A family have been found guilty of allowing the death of a young woman in their house in Leeds.
Sabia Rani was subjected to sustained abuse
Sabia Rani, 19, was killed by Shazad Khan. He was jailed for life for her murder in January 2007.
A jury at Leeds Crown Court heard Ms Rani suffered serious tissue damage after being beaten over several weeks.
Four of Khan's relatives, including his mother, were found guilty of allowing the death of a vulnerable adult. It is the first such case in West Yorkshire.
The relatives are Khan's mother Phullan Bibi, 52, two of his sisters, Uzma Khan, 23, and Nazia Naureen, 28, and her husband Majid Hussain, also 28.
The family all lived in the same house as the couple in Oakwood Grange, Roundhay.
As the verdicts were delivered, the sisters started wailing and hugged each other before screaming: "Not guilty!
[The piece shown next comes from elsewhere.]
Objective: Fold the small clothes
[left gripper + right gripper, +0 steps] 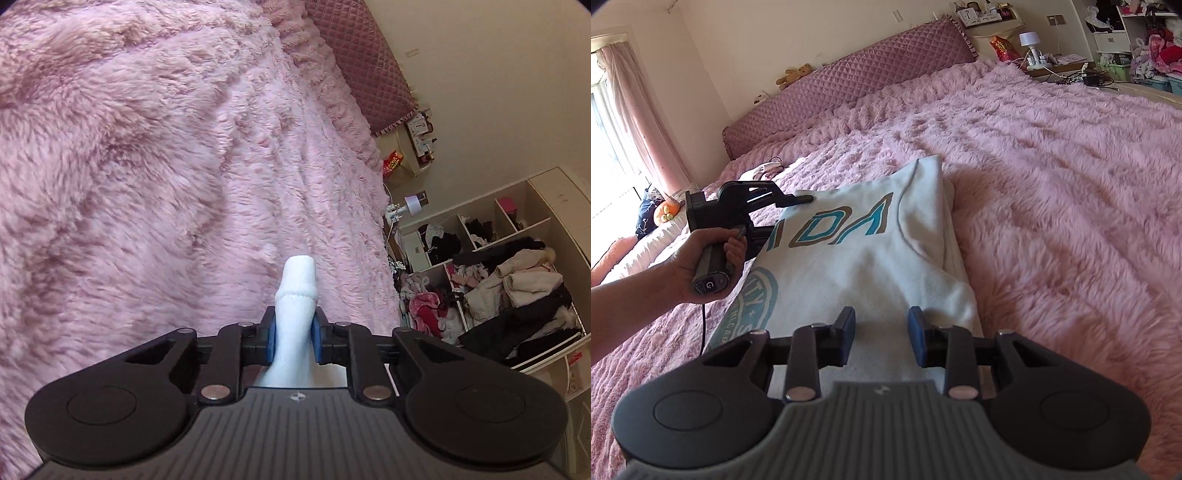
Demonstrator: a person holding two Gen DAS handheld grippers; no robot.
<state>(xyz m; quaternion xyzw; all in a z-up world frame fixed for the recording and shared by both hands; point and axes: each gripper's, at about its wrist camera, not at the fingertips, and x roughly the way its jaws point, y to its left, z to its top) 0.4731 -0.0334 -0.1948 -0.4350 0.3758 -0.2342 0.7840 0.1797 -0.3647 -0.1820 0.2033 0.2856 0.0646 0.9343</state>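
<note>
Left gripper (292, 341) fingers pinching white cloth; right gripper (881, 336) fingers spread over half-folded sweatshirt (871, 254); folding unfinished.

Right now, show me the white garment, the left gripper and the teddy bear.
white garment (886, 266): right wrist view, middle of fabric.
left gripper (293, 334): left wrist view, between its fingertips.
teddy bear (794, 74): right wrist view, body.

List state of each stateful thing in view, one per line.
left hand-held gripper: shut on a white fabric piece
right hand-held gripper: open, nothing between pads, over the garment
white printed garment: folded, lying on the pink fluffy blanket
shelf unit: open, stuffed with unfolded clothes
bedside lamp: upright
</note>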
Not guilty!"
The jury of five men and seven women heard Ms Rani had been in severe pain and very ill in the weeks before her death in May 2006.
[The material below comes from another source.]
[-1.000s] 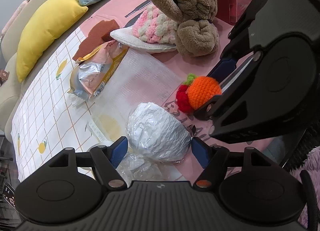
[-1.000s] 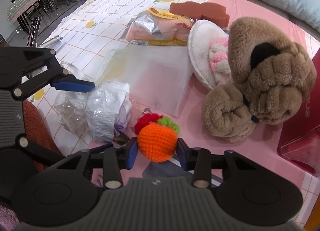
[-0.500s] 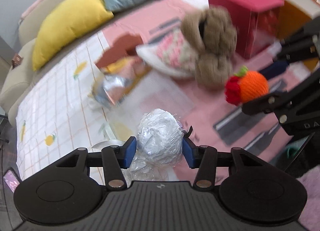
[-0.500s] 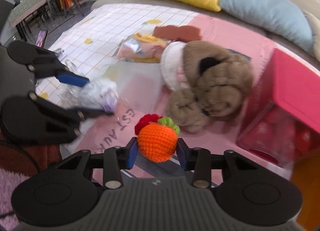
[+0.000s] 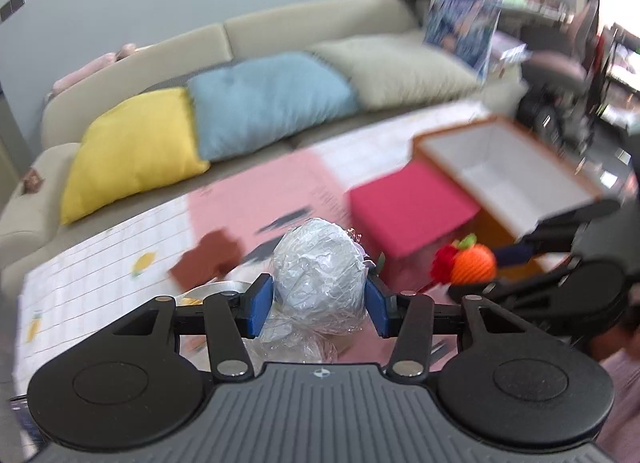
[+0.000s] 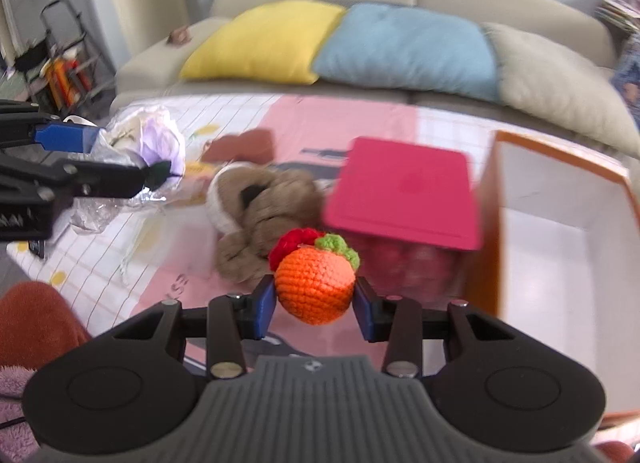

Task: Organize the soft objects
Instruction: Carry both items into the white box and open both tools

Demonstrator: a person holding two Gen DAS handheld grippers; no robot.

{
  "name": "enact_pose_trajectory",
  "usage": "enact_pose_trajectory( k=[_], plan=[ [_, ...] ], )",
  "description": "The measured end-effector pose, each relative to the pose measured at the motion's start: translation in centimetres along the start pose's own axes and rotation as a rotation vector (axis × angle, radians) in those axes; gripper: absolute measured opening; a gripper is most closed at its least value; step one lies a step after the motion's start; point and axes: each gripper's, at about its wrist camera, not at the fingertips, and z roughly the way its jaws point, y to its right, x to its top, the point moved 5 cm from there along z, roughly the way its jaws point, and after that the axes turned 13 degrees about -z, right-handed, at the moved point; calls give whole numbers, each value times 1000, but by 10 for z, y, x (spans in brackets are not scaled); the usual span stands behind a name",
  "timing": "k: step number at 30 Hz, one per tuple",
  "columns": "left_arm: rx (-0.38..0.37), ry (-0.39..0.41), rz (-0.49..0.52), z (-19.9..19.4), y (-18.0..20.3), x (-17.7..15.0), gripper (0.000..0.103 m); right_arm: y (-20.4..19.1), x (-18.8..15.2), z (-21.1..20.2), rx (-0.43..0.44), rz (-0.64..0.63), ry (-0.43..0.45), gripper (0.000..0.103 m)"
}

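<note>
Both claws now ride above the tabletop [image 6: 248, 119], left claw [image 5: 318, 305] pinching the bundle [image 5: 320, 279], right claw [image 6: 315, 303] the orange [image 6: 315, 287]; slick wrap could slip.

The orange box [image 6: 560, 247] stood open at the top, its white inside bare, and nothing hung over the mouth. Just left of it the red box [image 6: 404, 191] sat touching or nearly so, its flat lid blocking any low path in from that side. The brown plush slippers [image 6: 260, 223] crowded up against the red box, closing off the middle of the counter [image 6: 100, 271]. Over on the left, the counter's checked cloth lay mostly bare. The left claw [image 6: 120, 159] with its plastic-wrapped bundle [image 6: 152, 143] hung above that stretch, well apart from the right claw [image 6: 316, 303] and its crocheted orange [image 6: 316, 283].
</note>
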Motion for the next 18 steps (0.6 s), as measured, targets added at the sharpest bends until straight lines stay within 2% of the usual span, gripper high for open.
enact_pose_trajectory(
  k=[5, 9, 13, 18],
  plan=[
    [-160, -5, -66, 2, 41, 25, 56, 40, -10, -35, -94, 35, 35, 41],
    [-223, -17, -41, 14, 83, 36, 56, 77, -19, -54, -170, 57, 37, 41],
    [-326, -62, -35, 35, 120, 44, 56, 115, -32, -62, -241, 46, -13, 41],
    [-412, -162, -57, 71, 156, 46, 56, 159, -56, -57, -284, 78, -117, 41]
  ],
)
Prosecutor Simon Myerson QC said the defendants blamed her injuries on evil spirits and curses.
Khan was jailed for a minimum of 15 years
Ms Rani had been brought up in rural Pakistan and did not speak English.
She came to England five months before she died and was not allowed out of the house without a member of her husband's family.
After her death, pathologist Christopher Milroy described her injuries as being similar to those suffered by someone in a serious road accident.
Mr Myerson told the jury each defendant must have known Ms Rani was in pain and that Khan must have been the cause of this pain.
Warning to others
Judge James Stewart QC will decide later when to sentence the four defendants.
The Crown Prosecution Service (CPS) said the defendants were the first in West Yorkshire to be convicted of allowing the death of a vulnerable adult and among the first in the country.
Malcolm Taylor, of CPS West Yorkshire's Complex Casework Unit, said: "Sabia Rani was the victim of horrific violence at the hands of her husband whilst her family, as the jury found, chose to do nothing to help her.
"The message must be that if families or other people with a duty to look after those who need protection deliberately choose not to do so, their neglect will not be ignored by the law enforcement agencies, and prosecution will follow."
Det Supt Steve Fear said: "Sabia came to this country to join her husband and his family. As a young woman in a new country, Sabia should have had the support of the people that have today been convicted.
"As the evidence has shown, the people Sabia should have been able to depend on knew her husband was inflicting continuous pain on her."